The problem: All of the data should be output character for character, except the pictures.

Supplied material:
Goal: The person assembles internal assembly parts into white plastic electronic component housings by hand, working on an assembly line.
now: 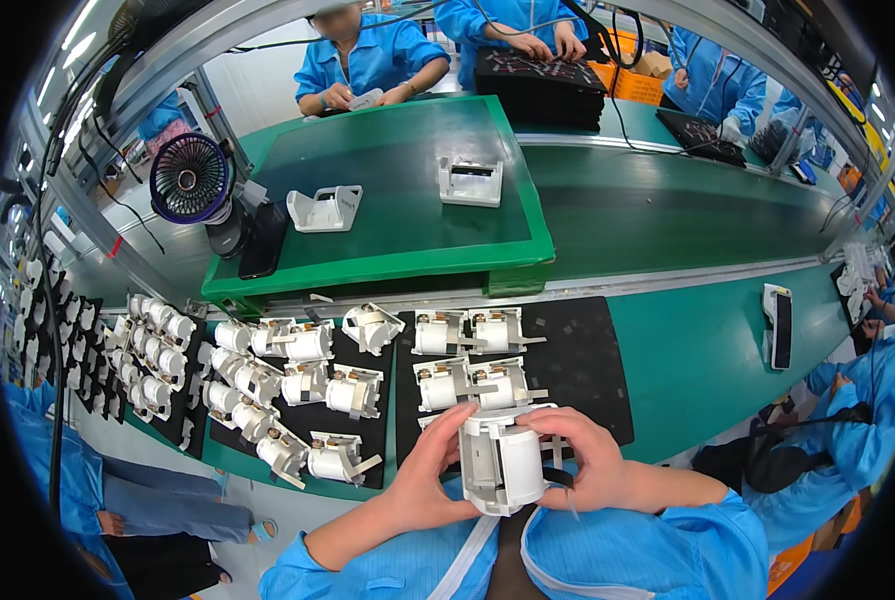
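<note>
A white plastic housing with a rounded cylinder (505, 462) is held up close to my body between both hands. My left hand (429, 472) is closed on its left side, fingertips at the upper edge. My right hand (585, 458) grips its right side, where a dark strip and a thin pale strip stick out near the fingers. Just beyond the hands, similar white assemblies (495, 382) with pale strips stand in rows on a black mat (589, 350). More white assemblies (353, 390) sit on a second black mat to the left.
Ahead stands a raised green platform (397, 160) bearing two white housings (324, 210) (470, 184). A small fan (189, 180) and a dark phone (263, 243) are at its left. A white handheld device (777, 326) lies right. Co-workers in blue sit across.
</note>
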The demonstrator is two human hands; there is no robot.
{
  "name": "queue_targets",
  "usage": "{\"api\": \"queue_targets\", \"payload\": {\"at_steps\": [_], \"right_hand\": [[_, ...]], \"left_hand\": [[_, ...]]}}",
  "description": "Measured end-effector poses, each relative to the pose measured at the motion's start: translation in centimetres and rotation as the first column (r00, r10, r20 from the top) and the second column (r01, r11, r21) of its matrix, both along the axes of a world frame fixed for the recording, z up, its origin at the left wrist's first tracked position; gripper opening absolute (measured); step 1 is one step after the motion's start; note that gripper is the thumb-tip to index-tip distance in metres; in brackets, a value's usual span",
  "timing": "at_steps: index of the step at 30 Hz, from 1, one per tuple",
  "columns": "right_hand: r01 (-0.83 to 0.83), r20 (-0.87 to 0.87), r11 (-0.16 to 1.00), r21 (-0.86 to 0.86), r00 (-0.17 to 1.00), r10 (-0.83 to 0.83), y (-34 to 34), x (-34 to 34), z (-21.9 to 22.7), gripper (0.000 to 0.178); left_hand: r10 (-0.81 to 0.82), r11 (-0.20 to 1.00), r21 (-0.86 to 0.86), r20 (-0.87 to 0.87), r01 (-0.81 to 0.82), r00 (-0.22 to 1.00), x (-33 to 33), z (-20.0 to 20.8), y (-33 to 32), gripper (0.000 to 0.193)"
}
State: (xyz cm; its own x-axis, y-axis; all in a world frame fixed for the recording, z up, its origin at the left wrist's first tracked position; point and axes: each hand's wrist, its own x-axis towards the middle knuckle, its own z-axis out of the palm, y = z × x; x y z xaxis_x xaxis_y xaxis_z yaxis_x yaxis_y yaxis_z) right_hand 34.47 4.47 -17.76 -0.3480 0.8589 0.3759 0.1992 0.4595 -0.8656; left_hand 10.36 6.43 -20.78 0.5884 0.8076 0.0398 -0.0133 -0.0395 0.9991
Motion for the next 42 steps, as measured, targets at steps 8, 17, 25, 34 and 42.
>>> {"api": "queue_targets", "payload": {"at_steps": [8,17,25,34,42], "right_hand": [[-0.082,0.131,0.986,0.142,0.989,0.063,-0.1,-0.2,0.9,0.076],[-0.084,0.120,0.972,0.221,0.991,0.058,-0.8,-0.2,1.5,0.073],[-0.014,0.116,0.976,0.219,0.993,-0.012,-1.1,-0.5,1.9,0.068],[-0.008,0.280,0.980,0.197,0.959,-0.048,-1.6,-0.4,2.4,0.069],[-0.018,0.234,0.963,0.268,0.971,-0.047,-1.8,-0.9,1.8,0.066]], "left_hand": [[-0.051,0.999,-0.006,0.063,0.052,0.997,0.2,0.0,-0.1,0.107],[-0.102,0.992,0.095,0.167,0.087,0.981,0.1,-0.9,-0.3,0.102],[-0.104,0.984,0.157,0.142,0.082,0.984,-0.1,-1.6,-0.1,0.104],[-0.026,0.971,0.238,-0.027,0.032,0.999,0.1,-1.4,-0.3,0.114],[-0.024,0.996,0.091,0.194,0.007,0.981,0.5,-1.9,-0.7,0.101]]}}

Reply to the task:
Goal: The person assembles internal assembly parts into white plastic electronic component housings by hand, working on an assembly line.
now: 
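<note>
A white plastic housing with a rounded cylinder (505, 462) is held up close to my body between both hands. My left hand (429, 472) is closed on its left side, fingertips at the upper edge. My right hand (585, 458) grips its right side, where a dark strip and a thin pale strip stick out near the fingers. Just beyond the hands, similar white assemblies (495, 382) with pale strips stand in rows on a black mat (589, 350). More white assemblies (353, 390) sit on a second black mat to the left.
Ahead stands a raised green platform (397, 160) bearing two white housings (324, 210) (470, 184). A small fan (189, 180) and a dark phone (263, 243) are at its left. A white handheld device (777, 326) lies right. Co-workers in blue sit across.
</note>
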The demonstrator is two human hands; there is no robot.
{
  "name": "queue_targets",
  "usage": "{\"api\": \"queue_targets\", \"payload\": {\"at_steps\": [_], \"right_hand\": [[_, ...]], \"left_hand\": [[_, ...]]}}",
  "description": "Measured end-effector poses, each relative to the pose measured at the motion's start: translation in centimetres and rotation as the first column (r00, r10, r20 from the top) and the second column (r01, r11, r21) of its matrix, both along the axes of a world frame fixed for the recording, z up, its origin at the left wrist's first tracked position; gripper opening absolute (measured); step 1 is one step after the motion's start; note that gripper is the thumb-tip to index-tip distance in metres; in brackets, a value's usual span",
  "timing": "at_steps: index of the step at 30 Hz, from 1, one per tuple",
  "columns": "right_hand: r01 (-0.83 to 0.83), r20 (-0.87 to 0.87), r11 (-0.16 to 1.00), r21 (-0.86 to 0.86), r00 (-0.17 to 1.00), r10 (-0.83 to 0.83), y (-34 to 34), x (-34 to 34), z (-21.9 to 22.7), gripper (0.000 to 0.178); left_hand: r10 (-0.81 to 0.82), r11 (-0.20 to 1.00), r21 (-0.86 to 0.86), r20 (-0.87 to 0.87), r01 (-0.81 to 0.82), r00 (-0.22 to 1.00), x (-33 to 33), z (-20.0 to 20.8), y (-33 to 32), gripper (0.000 to 0.193)"
}
State: (xyz cm; its own x-axis, y-axis; all in a world frame fixed for the recording, z up, its origin at the left wrist's first tracked position; point and axes: each hand's wrist, its own x-axis towards the middle knuckle, its own z-axis out of the palm, y = z × x; x y z xaxis_x xaxis_y xaxis_z yaxis_x yaxis_y yaxis_z) right_hand 34.47 4.47 -17.76 -0.3480 0.8589 0.3759 0.1992 0.4595 -0.8656; left_hand 10.36 6.43 -20.78 0.5884 0.8076 0.0398 -0.0133 -0.0395 0.9991
Motion for the next 42 steps, as measured, targets at steps 8, 17, 25, 34 and 42.
>>> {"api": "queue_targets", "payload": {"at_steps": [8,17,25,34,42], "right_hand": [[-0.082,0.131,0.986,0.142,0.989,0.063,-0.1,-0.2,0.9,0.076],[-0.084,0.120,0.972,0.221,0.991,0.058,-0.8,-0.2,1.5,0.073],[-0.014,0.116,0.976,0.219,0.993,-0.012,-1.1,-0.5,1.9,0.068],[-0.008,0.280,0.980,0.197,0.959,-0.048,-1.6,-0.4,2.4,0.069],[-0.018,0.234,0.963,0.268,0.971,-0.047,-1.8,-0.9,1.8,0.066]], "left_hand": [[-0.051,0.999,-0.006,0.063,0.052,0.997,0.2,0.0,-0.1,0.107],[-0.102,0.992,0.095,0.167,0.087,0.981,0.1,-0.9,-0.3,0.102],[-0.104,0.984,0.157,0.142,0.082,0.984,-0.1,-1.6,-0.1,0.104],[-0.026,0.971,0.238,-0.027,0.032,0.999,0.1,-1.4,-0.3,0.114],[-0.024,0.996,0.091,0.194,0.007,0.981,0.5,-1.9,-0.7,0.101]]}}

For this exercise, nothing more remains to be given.